Janet Hauck, Business and Social Sciences Librarian, Seattle Pacific University
Peter Moe, Director of Campus Writing, Seattle Pacific University
Liz Gruchala-Gilbert, College of Arts & Sciences Librarian, Seattle Pacific University
Carrie Fry, Sciences Librarian, Seattle Pacific University

AskWA Statewide Virtual Reference Cooperative: Migration from QP to SpringShare
Learn about the new software coming to AskWA, the cooperative of more than fifty public and academic libraries throughout the state, which provides 24/7 online reference services for every participating library. SpringShare has purchased QuestionPoint, and AskWA will be migrating to new LibAnswers/LibChat software (expected to happen in Spring of 2020). Preview the new software and discuss what these changes mean for AskWA participants. A staff member from Springshare will also be present to answer audience questions about the migration and software. This will also be a great opportunity to connect in person with other virtual reference librarians and share knowledge across institutions.

Sara Peté, AskWA Coordinator, Washington State Library

Growing as Educators in a Community of Practice
How do you find opportunities to grow professionally as an adjunct librarian? As a full-time librarian, how do you support your peers when professional development opportunities are more readily available but the opportunity to share is not? Learn about how one college formed a Community of Practice to address those challenges. In this session, you will learn how and why the CoP was formed, how Faculty Education Workshops are used, and why it is important to "recast the narrative" of a top-down culture. There will be a discussion about ways library workers can support each other professionally and personally as they grow as educators.

Kiki Tommila, Faculty Librarian, Whatcom Community College


4:30–5:00 pm

The Library Is a Growing Organism
Closing Keynote with Lauren Pressley

Libraries remain grounded in traditional values and services, while evolving to serve new and emerging needs in our information environments and communities. This presentation will explore how libraries, and those that work in them, grow and adapt while remaining true to the foundations of our work.

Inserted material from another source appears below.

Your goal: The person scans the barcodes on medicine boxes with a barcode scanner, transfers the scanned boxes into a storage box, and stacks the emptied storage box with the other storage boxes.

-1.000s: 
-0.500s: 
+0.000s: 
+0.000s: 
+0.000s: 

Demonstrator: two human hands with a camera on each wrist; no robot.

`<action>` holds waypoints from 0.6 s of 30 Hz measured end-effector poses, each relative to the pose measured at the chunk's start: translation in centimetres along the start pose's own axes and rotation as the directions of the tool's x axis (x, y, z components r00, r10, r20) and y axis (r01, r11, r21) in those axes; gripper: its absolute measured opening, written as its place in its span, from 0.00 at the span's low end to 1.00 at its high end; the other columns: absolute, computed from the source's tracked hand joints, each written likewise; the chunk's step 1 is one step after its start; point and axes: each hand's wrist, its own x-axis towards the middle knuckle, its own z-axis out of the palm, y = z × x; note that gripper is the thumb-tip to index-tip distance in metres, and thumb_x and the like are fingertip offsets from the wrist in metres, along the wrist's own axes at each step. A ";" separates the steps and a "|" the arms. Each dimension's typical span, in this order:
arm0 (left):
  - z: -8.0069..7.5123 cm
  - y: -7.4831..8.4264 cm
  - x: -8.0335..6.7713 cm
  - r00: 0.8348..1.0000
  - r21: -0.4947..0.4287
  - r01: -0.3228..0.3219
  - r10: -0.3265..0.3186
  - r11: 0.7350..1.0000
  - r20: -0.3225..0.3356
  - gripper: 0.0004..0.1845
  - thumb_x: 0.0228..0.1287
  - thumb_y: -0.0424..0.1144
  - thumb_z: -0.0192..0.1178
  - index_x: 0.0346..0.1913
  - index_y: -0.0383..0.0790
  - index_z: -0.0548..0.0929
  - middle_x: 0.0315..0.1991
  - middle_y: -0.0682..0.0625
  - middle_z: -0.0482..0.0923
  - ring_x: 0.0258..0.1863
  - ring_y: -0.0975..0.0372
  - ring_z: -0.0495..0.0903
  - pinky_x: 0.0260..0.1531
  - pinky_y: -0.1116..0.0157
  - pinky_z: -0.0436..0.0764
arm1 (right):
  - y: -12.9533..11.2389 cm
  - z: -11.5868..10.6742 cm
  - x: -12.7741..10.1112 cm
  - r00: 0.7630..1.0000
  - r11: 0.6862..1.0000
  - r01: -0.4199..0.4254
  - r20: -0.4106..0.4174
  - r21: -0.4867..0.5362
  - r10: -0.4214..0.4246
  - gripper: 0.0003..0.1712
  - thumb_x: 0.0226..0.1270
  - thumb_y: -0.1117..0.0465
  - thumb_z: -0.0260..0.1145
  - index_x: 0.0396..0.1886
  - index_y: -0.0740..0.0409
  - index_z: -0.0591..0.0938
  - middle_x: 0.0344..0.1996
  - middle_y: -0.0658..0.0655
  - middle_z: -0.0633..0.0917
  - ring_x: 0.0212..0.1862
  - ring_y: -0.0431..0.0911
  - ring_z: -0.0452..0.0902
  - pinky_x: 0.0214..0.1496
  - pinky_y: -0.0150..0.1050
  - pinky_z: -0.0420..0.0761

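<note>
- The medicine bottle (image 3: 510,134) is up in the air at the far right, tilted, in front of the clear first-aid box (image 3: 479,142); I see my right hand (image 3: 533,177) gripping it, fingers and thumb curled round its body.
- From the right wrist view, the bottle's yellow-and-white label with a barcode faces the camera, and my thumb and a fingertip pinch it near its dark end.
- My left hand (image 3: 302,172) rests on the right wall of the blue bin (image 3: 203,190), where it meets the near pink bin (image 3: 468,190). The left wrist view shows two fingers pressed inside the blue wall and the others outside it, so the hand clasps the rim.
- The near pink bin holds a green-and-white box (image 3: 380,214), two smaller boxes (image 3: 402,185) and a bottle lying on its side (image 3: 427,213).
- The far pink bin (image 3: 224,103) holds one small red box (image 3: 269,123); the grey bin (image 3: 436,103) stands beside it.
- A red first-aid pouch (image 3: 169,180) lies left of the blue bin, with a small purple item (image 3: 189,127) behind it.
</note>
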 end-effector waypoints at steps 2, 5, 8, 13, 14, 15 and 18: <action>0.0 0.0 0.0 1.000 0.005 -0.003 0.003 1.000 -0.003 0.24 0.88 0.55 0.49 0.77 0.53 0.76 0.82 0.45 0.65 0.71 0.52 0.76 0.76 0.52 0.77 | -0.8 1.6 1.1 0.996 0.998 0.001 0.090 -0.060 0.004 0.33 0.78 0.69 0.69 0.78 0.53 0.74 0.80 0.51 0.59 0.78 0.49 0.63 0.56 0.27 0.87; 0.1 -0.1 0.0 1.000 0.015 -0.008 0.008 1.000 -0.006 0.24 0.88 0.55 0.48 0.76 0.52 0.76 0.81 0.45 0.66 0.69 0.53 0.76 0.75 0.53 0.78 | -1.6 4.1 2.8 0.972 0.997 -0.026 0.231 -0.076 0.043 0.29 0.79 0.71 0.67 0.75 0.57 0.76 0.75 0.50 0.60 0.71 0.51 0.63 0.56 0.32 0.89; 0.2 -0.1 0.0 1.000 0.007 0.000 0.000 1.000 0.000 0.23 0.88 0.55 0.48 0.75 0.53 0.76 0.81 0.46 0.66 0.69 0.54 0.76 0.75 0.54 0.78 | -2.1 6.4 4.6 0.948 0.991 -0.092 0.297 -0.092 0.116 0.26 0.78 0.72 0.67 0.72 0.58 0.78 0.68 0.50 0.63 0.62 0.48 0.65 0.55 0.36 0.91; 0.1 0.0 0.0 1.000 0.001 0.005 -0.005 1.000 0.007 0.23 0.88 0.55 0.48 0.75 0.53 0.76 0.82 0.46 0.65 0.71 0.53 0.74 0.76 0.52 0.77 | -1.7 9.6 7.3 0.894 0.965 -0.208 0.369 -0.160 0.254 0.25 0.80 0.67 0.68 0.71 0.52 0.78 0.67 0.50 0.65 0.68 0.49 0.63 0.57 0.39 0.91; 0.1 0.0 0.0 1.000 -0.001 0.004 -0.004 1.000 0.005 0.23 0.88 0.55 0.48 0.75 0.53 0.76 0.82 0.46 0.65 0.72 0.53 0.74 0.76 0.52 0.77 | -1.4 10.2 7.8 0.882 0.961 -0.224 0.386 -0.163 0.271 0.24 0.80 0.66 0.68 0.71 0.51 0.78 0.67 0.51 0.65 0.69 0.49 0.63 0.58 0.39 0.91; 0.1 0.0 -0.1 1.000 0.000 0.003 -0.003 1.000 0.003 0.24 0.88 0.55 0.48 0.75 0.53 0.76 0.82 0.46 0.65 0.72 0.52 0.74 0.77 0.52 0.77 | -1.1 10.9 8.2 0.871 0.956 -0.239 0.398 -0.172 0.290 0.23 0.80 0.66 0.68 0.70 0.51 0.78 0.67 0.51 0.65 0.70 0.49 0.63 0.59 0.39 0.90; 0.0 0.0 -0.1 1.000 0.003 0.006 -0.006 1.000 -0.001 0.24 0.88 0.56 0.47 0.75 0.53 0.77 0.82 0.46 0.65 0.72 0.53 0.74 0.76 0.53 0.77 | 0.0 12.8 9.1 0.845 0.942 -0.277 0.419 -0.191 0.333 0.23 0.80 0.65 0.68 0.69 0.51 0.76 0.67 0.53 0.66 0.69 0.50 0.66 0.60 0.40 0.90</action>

Lauren Pressley is the Associate Dean for Research and Learning Services at the University of Washington Libraries and the Past President (2018-2019) of the Association of College & Research Libraries (ACRL). Formerly, Lauren was an Associate Dean of the University of Washington Libraries, Director of the UW Tacoma campus library, and Director of Learning Environments for Virginia Tech University Libraries. Lauren has been recognized with the Bea Kovacs Outstanding Alumni Award from the UNC-Greensboro Library and Information Studies Program, with a Distinguished Alumni Early Career Award from the UNC-Greensboro School of Education, as a Library Journal Mover and Shaker, and as an ALA Emerging Leader.


6:00–8:00 pm

Dine Around Ellensburg

All are invited to attend the post-conference dine-around! Are you interested in meeting library colleagues for a conversation over food and drink? Consider the dine-around event following the conference program. A dine-around is a pay-your-own meal event to encourage socializing, networking, and discussion. Participants sign-up in advance and join a group to a specific restaurant. Each group is represented by specific Washington State fauna, and contains a volunteer “lead” who will be responsible for rallying the group and leading discussion.

The conference dine-around will be immediately after the conference (Friday 3/20/20 from 6pm-8pm). Please meet at registration desk to depart for the restaurant with your group.